Еще за несколько дней до смерти Софьи люди говорили, что миссис Скейлз, как всегда, кажется моложавой и, как всегда, полна энергии. И верно, глядя на Софью с небольшого расстояния, видя этот прекрасный овал лица, эту подтянутую стройную фигуру, этот гордый взгляд, никто бы не сказал, что ей шестьдесят. Но посмотрите на нее теперь, на ее перекошенное лицо, на ее пустые глазницы, на ее морщины — да ей можно дать не шестьдесят, а семьдесят! Словно использованная, ставшая бесполезной и выброшенная на свалку вещь! Сердце Констанции таяло от мучительной жалости к этой неистовой женщине. А к жалости примешивалось суровое признание того, что здесь не обошлось без божественного правосудия. На устах Констанции была та фраза, которую при иных обстоятельствах повторял Сэмюел Пови: «Бога не обманешь!» Мысли ее родителей и дедов сохранили неприкосновенность в душе Констанции. Конечно, ее отец перевернулся бы в гробу, если бы узнал, что по вечерам Констанция раскладывает пасьянсы. Но несмотря на карты, несмотря на сына, который никогда не ходит в церковь, Констанция при любых поворотах судьбы в основе своей оставалась такой же, как ее отец. Сила эволюции в ней не проявилась. И таких людей тысячи.
Проснувшись и вновь напустив на себя притворный вид взрослой и опытной дамы, Лили тихо вошла в комнату в поисках бедняжки Констанции. Пришла женщина, чтобы обмыть тело.

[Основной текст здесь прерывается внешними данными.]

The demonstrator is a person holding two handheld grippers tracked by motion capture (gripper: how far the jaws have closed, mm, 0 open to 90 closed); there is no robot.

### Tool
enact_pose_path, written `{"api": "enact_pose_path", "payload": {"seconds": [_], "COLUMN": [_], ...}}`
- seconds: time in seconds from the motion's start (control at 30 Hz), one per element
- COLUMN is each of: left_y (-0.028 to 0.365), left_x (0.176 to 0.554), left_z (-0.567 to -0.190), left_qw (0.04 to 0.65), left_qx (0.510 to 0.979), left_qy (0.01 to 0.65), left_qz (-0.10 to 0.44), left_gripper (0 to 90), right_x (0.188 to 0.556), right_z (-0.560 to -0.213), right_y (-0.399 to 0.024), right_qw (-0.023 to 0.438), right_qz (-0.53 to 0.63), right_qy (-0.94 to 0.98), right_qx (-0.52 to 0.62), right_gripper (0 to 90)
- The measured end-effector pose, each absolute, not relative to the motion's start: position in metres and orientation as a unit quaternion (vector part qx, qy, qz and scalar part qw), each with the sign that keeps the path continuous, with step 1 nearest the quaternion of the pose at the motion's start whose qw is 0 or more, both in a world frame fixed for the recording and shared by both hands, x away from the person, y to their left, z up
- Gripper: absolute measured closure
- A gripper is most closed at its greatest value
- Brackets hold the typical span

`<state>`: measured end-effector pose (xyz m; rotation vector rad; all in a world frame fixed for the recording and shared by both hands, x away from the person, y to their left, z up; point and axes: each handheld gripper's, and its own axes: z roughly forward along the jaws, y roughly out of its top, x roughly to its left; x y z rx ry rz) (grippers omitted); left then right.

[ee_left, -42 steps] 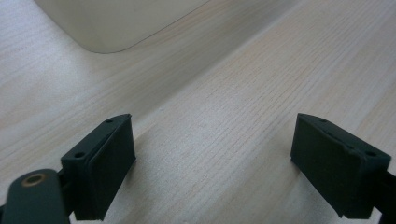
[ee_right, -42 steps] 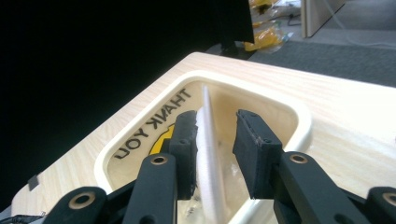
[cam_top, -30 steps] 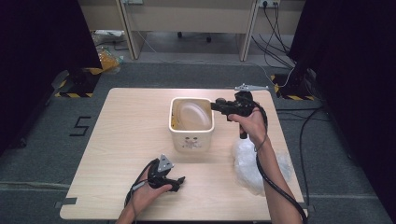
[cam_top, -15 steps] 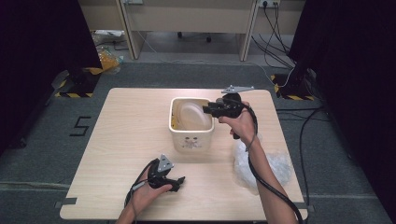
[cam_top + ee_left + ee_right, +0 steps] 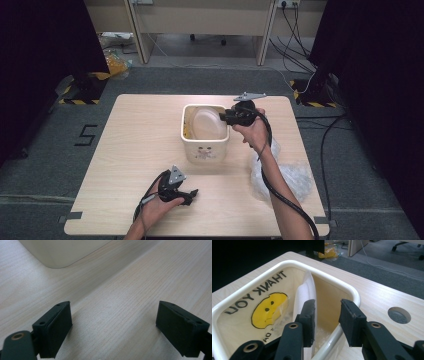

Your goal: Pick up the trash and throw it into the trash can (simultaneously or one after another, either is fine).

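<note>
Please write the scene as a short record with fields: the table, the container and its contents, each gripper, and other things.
table: light wooden table with a round hole in its top
container: cream bin, upright, near the table's middle
contents: white plate standing on edge; bag with a yellow smiley and the words THANK YOU
right gripper: at the bin's rim, jaws partly open, nothing clamped
left gripper: low over bare table, open
other: clear plastic wrap on the table beside the right forearm

A cream bin [image 5: 205, 142] stands mid-table, a white plate [image 5: 305, 293] upright on edge inside.
</note>
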<state>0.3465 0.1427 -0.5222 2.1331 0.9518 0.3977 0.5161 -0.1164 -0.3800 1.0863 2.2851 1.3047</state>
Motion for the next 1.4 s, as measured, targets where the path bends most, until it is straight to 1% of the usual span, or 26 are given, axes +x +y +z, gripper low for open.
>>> {"api": "enact_pose_path", "payload": {"seconds": [0.07, 0.27, 0.4, 0.8, 0.9, 1.4], "left_y": [0.143, 0.143, 0.143, 0.143, 0.143, 0.143], "left_x": [0.347, 0.347, 0.347, 0.347, 0.347, 0.347], "left_z": [-0.522, -0.522, -0.522, -0.522, -0.522, -0.522], "left_qw": [0.376, 0.377, 0.377, 0.378, 0.378, 0.377], "left_qx": [0.835, 0.834, 0.834, 0.833, 0.833, 0.834], "left_qy": [0.371, 0.371, 0.372, 0.372, 0.373, 0.373], "left_qz": [0.155, 0.156, 0.156, 0.156, 0.156, 0.155], "left_gripper": [12.6, 12.6, 12.6, 12.4, 12.4, 12.3], "right_x": [0.514, 0.502, 0.49, 0.46, 0.451, 0.413], "right_z": [-0.378, -0.365, -0.361, -0.379, -0.383, -0.413], "right_y": [-0.118, -0.134, -0.15, -0.187, -0.194, -0.227], "right_qw": [0.145, 0.143, 0.149, 0.16, 0.169, 0.176], "right_qz": [0.46, 0.487, 0.491, 0.479, 0.476, 0.475], "right_qy": [0.791, 0.771, 0.769, 0.769, 0.768, 0.756], "right_qx": [0.377, 0.385, 0.382, 0.392, 0.394, 0.415], "right_gripper": [60.7, 42.2, 37.1, 29.2, 28.6, 26.6]}}
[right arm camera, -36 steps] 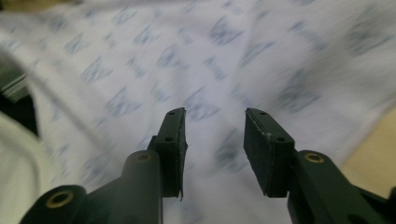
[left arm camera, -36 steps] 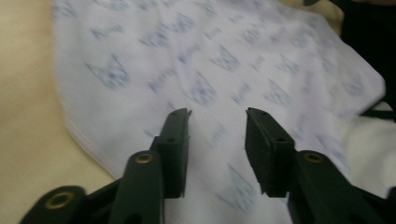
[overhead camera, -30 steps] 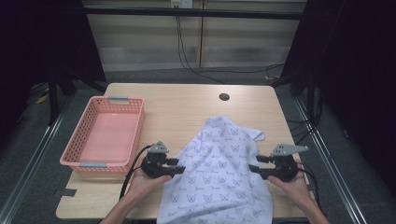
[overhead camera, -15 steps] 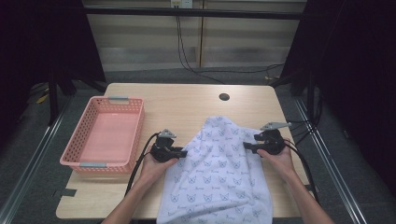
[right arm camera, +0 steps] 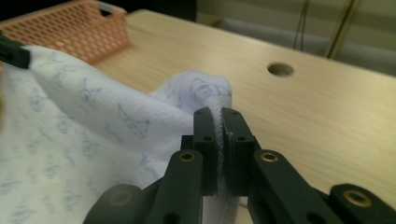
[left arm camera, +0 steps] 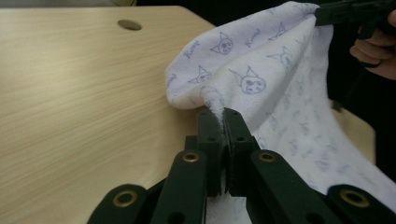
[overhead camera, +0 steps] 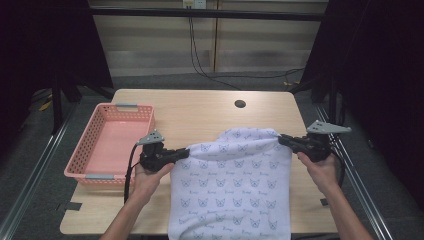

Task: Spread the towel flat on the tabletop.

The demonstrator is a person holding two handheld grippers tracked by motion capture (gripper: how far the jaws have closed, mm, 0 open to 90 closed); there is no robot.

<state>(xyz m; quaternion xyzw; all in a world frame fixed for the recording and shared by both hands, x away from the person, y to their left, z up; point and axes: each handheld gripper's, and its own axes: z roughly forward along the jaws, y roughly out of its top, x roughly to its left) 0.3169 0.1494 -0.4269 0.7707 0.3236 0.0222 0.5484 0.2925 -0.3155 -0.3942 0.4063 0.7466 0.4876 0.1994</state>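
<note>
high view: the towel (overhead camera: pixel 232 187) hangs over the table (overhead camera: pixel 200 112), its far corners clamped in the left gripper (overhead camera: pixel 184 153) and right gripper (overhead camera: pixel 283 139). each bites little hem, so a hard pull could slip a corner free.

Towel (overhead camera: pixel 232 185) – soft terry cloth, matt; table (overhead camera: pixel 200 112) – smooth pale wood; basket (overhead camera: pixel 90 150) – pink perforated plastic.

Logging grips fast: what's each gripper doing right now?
Left gripper: shut on the towel.
Right gripper: shut on the towel's other corner.
</note>
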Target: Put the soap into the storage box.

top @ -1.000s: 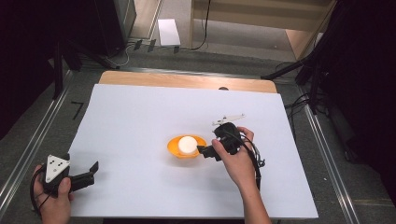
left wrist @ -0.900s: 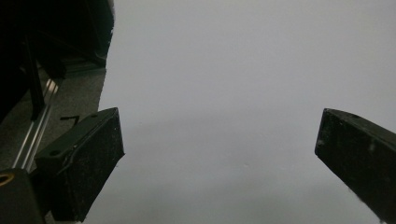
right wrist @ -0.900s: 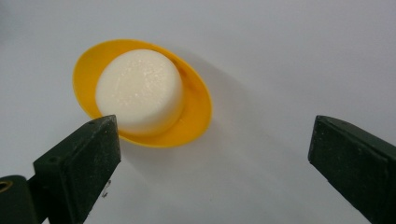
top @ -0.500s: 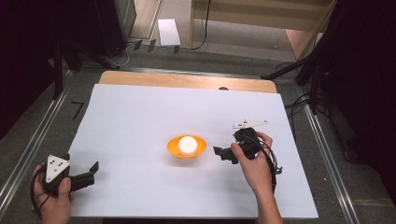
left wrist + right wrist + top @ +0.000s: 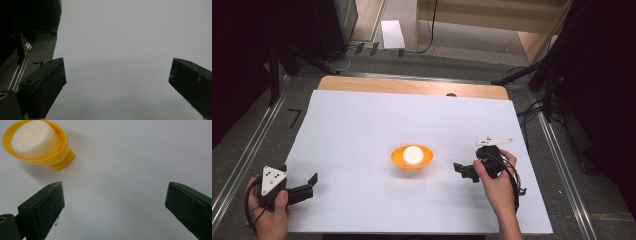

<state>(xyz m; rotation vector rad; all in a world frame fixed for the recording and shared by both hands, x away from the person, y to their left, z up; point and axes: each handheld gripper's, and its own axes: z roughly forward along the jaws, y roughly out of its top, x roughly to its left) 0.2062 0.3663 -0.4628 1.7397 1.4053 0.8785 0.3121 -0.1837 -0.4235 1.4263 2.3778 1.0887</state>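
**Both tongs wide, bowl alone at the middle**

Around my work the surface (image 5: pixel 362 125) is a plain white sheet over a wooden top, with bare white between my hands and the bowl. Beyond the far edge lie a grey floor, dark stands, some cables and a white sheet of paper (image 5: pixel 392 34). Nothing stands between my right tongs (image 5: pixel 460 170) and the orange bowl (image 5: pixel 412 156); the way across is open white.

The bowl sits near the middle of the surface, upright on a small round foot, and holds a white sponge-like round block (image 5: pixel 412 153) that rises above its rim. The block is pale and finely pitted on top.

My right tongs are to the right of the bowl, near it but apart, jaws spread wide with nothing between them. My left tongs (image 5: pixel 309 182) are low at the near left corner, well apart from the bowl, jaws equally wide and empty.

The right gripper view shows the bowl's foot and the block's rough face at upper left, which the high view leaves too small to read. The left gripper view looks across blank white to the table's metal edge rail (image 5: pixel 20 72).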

С первой почтой на имя Софьи пришло письмо от мистера Тилла Болдеро. Письмо недвусмысленно сообщало о смерти Джеральда Скейлза. Теперь Констанции больше нечего было делать. Что следовало сделать — сделают без нее. Люди с более сильной волей, чем у нее, уложили Констанцию в постель. Сирилу дали телеграмму. Вызвали мистера Кричлоу, а с ним явилась и миссис Кричлоу — сущее наказание, однако и она могла оказаться полезной, несмотря на свою суетливость. Мистера Кричлоу не допустили к Констанции. Она слышала, как его визгливый скрипучий голос раздавался в коридоре. Констанции велели лежать спокойно, и внезапный покой после лихорадочной ночи казался странным. Прошли всего сутки с тех пор, как она убивалась из-за смерти Снежка! Изнемогая от сонливости, Констанция задремала, и мысли о тайне жизни мешались с нереальностью сна.